Screen Shot 2015-07-11 at 8.26.19 pm

  • There are tonnes of gluten free options for all the glutards out there, which makes eating easy and stress-free. I am so grateful for this, as it means I didn’t have to bug anyone with numerous questions and requests. There are also plenty of vegan, vego and other special diet options available.
  • The range of food is extensive: sushi, curries, organic soups, fresh sandwiches, all-day brekkie, muffins and breads, toasts, kids stuff, salads, sides and snacks such as bliss balls, yoghurts, fruit, nut mixes, bircher muesli, chia cups, drinks, tea and cawfee, smoothies and tonnes more.
  • My coffee was good. ‘Nuff said. Bonsoy and almond milk are available too.

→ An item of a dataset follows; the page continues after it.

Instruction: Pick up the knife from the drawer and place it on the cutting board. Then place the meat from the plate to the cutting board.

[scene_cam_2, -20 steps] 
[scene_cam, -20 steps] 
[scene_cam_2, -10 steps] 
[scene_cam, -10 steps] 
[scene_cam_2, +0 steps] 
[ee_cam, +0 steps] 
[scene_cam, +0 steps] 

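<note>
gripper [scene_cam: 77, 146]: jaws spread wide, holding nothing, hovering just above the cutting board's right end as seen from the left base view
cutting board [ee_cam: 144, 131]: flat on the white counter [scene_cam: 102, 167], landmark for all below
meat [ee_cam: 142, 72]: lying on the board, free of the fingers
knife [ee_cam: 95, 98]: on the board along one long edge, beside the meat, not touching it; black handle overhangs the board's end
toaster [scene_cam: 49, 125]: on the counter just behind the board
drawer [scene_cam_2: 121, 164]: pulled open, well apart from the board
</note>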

  • Many ingredients/items are organic. I know, I know, the jury is still out on whether organic food really lives up to the hype that surrounds it, but I do like that things like coffee, tea, milk, nuts, fruit, veg and eggs are mostly organic. When it comes to fizzy drinks and other such superfluous items, I don’t think it really makes a difference.
  • The owners actually seem to stand by their message by promoting good health, nutrition and mental wellbeing. There are numerous health and nutrition books available for sale in store, as well as movies and munchable pantry items items like himalayan pink salt, nuts and muesli.


  • The packaging was biodegradable and compostable for the most part. Win! 
  • As well as the usual suspects like salt and pepper at the condiments table, there was also chilli-infused extra virgin olive oil. I love quality olive oil. Oh, it’s the simple things!

So I guess I owe you some thanks Oliver’s, for making highway stops that little bit more nutritious and tummy-friendly. Wanky as it may sound, over the course of the day I really enjoyed my free-range chicken salad, my gluten-free garlic pita, my soy latte and my Kai-Ora energy ball. And it seems like the crowds of other customers did too.


Needless to say, I know where to stop for intolerance-friendly, finger-lickin’ goodness on the next family road trip. And yes, I would like beans with that!